_Your assignment_:
Each line that includes the word "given" should be copied from the records.

_Records_:
== Segment start ==

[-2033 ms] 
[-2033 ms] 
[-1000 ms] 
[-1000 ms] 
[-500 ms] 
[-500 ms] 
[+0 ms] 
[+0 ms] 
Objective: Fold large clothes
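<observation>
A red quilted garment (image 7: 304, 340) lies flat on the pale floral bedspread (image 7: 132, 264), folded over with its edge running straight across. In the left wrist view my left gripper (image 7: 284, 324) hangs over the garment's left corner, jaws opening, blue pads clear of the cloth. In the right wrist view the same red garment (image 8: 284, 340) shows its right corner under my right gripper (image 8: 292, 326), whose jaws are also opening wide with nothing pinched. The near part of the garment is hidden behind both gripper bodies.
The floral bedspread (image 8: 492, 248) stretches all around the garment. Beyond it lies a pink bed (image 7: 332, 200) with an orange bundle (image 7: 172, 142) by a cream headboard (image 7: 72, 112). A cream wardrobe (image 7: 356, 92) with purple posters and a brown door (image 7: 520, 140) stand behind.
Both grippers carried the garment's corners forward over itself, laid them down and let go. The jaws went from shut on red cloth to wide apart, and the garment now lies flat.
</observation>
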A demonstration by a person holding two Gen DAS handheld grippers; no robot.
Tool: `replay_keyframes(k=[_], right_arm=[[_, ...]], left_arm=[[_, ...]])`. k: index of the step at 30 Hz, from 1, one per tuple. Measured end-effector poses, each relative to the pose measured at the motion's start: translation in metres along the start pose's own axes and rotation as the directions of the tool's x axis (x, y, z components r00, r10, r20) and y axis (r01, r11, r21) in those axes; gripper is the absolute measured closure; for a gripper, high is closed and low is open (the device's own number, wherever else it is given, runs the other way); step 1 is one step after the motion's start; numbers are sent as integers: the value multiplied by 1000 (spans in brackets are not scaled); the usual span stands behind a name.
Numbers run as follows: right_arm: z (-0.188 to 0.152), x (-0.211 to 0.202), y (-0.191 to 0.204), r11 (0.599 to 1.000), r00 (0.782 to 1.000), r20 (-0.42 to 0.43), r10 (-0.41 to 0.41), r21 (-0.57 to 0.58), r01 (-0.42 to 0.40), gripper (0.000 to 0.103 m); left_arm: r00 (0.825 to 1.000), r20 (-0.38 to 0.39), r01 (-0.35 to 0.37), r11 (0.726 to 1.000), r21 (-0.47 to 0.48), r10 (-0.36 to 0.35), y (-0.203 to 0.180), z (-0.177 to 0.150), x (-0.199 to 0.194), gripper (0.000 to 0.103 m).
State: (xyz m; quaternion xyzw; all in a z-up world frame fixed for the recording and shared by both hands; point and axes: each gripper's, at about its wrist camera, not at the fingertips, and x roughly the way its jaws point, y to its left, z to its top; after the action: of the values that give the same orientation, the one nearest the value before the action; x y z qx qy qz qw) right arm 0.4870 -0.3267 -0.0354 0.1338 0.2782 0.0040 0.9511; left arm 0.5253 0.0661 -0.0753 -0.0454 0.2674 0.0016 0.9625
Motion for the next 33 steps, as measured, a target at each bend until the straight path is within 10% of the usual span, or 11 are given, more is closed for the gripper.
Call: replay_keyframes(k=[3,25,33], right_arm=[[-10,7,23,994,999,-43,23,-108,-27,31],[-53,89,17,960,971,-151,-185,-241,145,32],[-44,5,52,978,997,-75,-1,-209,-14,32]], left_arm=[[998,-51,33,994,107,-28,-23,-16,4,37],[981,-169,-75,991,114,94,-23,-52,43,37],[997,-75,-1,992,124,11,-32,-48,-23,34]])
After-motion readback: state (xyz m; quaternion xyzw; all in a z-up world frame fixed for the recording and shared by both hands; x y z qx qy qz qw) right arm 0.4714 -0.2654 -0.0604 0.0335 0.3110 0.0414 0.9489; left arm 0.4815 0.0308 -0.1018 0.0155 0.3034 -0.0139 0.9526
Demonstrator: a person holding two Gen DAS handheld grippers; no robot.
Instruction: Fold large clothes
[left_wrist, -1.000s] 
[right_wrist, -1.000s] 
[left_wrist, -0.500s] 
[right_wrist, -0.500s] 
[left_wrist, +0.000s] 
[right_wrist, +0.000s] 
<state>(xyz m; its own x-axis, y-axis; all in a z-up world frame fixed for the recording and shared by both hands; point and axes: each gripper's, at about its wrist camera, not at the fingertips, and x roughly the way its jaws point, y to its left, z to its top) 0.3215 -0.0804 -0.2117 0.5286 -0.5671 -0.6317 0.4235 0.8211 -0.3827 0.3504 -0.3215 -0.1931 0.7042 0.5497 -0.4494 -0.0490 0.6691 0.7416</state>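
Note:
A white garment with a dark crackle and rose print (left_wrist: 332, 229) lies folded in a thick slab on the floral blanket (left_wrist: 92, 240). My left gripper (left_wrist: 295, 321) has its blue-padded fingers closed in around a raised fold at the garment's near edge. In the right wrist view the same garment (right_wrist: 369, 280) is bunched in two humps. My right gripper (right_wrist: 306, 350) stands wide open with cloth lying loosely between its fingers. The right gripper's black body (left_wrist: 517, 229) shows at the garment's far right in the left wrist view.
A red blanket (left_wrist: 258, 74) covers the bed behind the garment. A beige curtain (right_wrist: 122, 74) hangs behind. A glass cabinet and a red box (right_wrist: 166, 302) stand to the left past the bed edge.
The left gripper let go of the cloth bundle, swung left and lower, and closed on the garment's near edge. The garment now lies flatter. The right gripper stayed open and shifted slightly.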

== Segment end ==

_Your solution_:
Tool: `replay_keyframes(k=[_], right_arm=[[_, ...]], left_arm=[[_, ...]])`. k: index of the step at 30 Hz, from 1, one per tuple. Measured end-effector poses, each relative to the pose measured at the motion's start: translation in metres along the start pose's own axes and rotation as the directions of the tool's x axis (x, y, z components r00, r10, r20) and y axis (r01, r11, r21) in those axes; gripper is the absolute measured closure; for a gripper, high is closed and low is open (the device's own number, wherever else it is given, runs the other way); step 1 is one step after the motion's start; numbers are sent as integers: the value multiplied by 1000 (spans in brackets are not scaled); the usual span stands behind a name.
Motion for the next 33 steps, as measured, a target at each bend until the straight path is within 10% of the usual span, or 11 are given, more is closed for the gripper.

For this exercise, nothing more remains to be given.